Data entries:
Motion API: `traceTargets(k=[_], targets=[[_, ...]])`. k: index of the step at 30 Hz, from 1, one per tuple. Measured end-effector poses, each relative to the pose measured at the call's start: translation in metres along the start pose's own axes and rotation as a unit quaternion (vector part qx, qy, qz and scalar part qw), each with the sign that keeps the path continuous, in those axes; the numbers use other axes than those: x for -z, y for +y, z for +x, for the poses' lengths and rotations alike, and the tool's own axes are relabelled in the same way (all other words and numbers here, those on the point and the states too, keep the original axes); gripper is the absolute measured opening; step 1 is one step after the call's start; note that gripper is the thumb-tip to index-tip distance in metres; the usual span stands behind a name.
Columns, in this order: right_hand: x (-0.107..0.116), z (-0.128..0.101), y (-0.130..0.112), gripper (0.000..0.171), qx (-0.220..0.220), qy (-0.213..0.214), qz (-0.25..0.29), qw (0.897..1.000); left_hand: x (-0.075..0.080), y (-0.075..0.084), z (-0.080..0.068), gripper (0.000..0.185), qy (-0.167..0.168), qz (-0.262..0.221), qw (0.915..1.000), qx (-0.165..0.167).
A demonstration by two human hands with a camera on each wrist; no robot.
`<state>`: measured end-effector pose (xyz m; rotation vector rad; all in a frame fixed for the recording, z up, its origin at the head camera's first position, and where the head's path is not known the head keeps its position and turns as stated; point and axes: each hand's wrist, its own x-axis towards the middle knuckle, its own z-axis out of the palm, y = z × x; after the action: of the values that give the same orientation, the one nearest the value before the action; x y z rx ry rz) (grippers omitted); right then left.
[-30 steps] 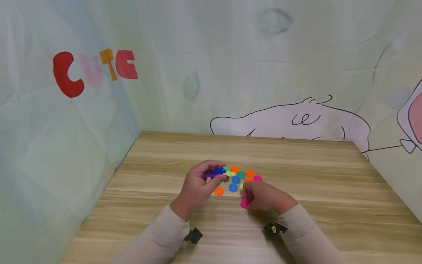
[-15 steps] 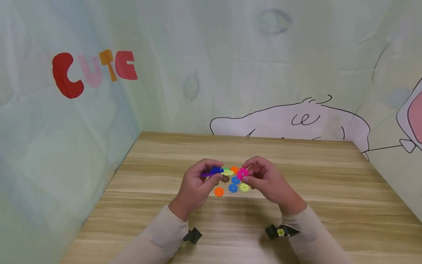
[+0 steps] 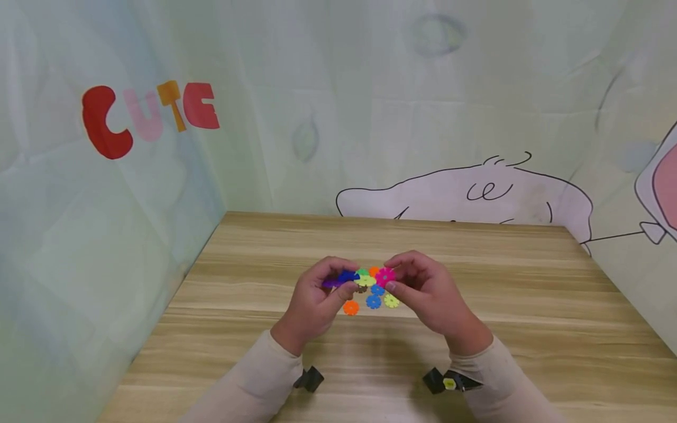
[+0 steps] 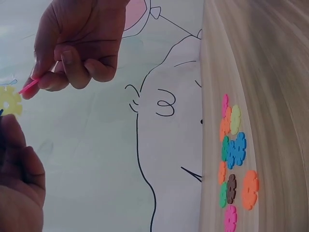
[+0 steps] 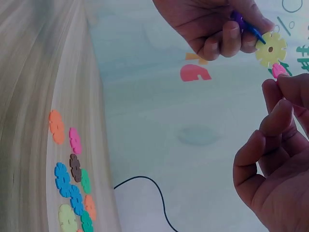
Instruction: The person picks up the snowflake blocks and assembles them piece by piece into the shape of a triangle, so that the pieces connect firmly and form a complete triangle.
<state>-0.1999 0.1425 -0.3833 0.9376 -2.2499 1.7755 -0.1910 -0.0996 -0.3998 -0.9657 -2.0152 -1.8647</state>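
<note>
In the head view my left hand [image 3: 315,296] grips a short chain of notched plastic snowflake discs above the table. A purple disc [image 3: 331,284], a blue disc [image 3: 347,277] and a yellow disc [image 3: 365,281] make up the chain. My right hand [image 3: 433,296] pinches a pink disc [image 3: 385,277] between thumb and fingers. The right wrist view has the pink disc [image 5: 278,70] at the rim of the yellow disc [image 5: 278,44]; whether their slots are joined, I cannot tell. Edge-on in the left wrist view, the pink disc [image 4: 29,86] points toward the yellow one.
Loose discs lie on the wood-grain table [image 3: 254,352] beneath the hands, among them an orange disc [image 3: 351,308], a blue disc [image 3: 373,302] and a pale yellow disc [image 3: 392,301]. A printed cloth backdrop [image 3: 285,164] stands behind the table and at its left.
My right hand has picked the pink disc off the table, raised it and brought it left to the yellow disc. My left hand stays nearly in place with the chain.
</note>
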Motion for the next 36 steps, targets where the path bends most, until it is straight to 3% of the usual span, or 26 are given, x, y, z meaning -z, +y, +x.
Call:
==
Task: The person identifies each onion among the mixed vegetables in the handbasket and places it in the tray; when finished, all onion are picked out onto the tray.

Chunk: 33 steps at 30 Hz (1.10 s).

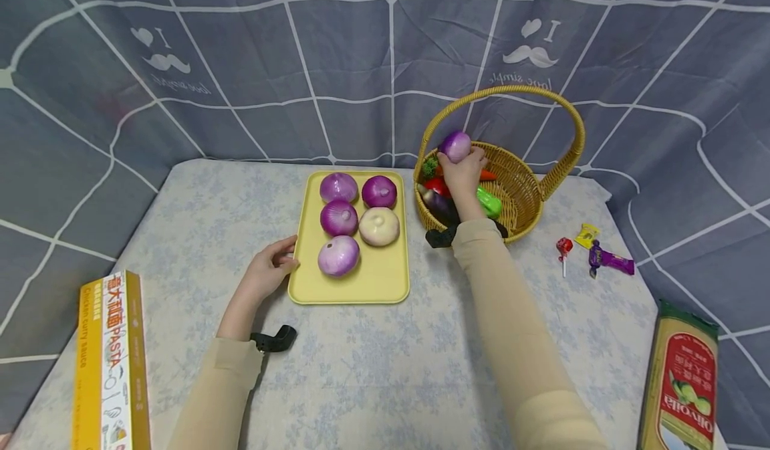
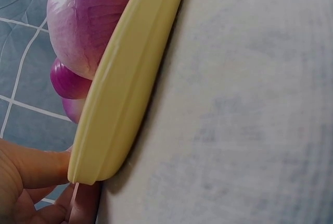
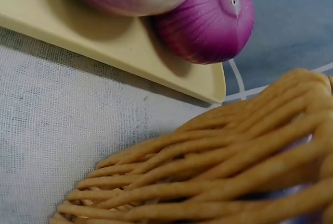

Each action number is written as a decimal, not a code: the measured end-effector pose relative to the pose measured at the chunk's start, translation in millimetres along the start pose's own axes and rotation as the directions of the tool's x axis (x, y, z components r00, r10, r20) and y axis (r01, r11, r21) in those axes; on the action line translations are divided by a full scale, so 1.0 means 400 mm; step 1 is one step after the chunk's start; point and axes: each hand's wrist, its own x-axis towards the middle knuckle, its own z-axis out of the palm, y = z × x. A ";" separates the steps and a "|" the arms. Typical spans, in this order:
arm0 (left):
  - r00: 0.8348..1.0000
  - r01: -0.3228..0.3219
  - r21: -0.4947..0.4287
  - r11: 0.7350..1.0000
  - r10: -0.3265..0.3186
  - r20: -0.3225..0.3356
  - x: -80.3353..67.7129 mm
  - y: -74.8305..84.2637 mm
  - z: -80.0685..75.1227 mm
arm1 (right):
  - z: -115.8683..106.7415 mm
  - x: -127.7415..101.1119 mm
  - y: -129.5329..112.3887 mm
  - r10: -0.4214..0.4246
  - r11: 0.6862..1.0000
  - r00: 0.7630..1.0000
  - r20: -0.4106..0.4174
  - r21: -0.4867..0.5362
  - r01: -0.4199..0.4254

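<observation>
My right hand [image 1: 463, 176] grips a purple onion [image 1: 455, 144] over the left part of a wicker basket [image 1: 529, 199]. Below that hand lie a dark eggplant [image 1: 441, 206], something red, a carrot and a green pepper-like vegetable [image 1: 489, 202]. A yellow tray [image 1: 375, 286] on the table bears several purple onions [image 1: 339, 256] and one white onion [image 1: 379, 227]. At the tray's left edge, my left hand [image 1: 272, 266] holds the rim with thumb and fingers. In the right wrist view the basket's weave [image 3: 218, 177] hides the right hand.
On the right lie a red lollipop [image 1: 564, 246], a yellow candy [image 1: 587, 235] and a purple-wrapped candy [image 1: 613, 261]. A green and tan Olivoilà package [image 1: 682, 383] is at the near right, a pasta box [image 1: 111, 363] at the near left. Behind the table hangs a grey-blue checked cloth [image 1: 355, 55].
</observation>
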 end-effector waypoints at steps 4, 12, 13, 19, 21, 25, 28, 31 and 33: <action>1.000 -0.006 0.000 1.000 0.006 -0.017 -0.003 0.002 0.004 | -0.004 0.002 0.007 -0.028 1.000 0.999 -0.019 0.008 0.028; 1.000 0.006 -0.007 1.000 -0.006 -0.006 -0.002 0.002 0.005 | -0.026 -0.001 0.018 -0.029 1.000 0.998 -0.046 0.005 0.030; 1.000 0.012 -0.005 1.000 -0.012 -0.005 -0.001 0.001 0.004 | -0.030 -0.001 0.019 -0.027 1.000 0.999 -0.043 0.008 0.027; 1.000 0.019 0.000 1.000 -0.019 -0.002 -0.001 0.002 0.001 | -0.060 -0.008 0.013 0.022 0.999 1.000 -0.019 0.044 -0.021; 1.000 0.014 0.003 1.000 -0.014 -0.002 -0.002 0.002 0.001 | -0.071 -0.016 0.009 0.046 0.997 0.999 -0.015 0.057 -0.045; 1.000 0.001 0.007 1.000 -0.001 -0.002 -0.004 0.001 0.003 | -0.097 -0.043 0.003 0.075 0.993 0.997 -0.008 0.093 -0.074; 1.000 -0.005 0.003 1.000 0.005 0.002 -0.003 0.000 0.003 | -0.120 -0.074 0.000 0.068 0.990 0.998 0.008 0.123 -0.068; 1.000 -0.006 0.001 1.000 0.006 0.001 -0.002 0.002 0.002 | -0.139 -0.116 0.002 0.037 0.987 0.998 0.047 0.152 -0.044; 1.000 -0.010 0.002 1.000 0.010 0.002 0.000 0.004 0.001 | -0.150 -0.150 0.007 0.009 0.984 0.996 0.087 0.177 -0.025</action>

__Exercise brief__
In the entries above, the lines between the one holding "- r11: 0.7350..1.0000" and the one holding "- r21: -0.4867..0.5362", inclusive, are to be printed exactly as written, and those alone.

__Written answer__
  - r11: 0.7350..1.0000
  - r10: -0.3265..0.3186
  - r20: -0.3225..0.3356
  - x: -80.3353..67.7129 mm
  - y: -74.8305..84.2637 mm
  - z: -80.0685..75.1227 mm
arm1 (right):
  - z: -115.8683..106.7415 mm
  - x: -127.7415..101.1119 mm
  - y: -129.5329..112.3887 mm
  - r10: -0.4214..0.4246
  - r11: 0.6862..1.0000
  - r00: 0.7630..1.0000
  - r20: -0.4106..0.4174
  - r21: -0.4867..0.5362

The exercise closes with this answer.